Gizli tanığın sanıklar huzurunda dinlenmemesine ilişkin de şöyle denildi:

“Davanın esasına bakan hâkimlerin, tanığın sorgulanması sırasında davranışlarını gözlemlemelerini ve dolayısıyla tanığın inandırıcılığı konusunda kendi fikirlerini oluşturmalarını engellemiştir. Mahkemenin gizli tanığın ifadesinin güvenilirliğinin sağlanması konusunda özen gösterdiği kanaatine varılamayacaktır. Gizli tanık olduğunu ileri süren bir kimsenin duruşmada hazır bulunmasının ve bir yazı göndermesinin ardından bile mahkeme, gerçekten gizli tanığın olup olmadığını ve tanığın dinlenme kararını gönüllü olarak verip vermediğini teyit etmeye çalışmamıştır. Oysa gizli tanık olduğunu ileri süren kişi tarafından gönderilen yazı, söz konusu kişinin ifadesinin güvenilirliği hakkında şüphe oluşturabilecek nitelikteydi.”

Tanığın sorulara verdiği tepkileri gözlemleme imkanının bulunmadığı, başka bir salonda oturtularak sesli ve görüntülü yolla dinlenmesine imkan tanınmadığı belirtilerek, “Mahkeme bu yöntemi uygulamamış ve herhangi bir açıklamada bulunmamıştır.

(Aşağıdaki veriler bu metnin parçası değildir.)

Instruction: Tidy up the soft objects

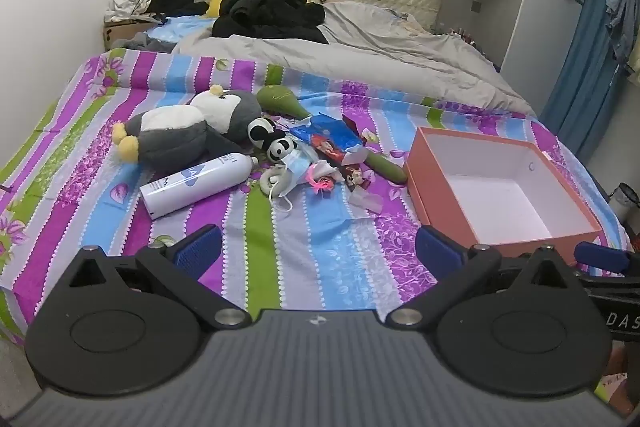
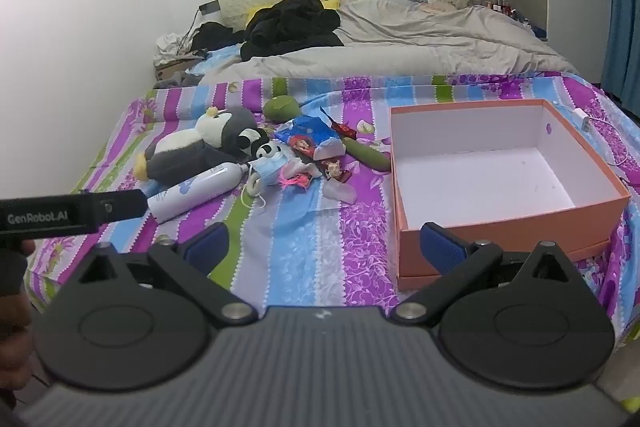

Savunma makamı çapraz sorgu aracılığıyla tanığın samimiliğine ve güvenilirliğine itiraz edecek bir durumda olmamıştır. Yargılamanın adilliğini bir bütün olarak değerlendirerek, mahkeme, başvuranların savunma haklarına, adil bir yargılamanın gereklilikleriyle bağdaşmayan bir sınırlama getirildiği kanısına varmaktadır” denildi. Bu nedenle mahkeme, her bir başvurucuya manevi zarar nedeniyle 2 biner Euro ödenmesine karar verdi.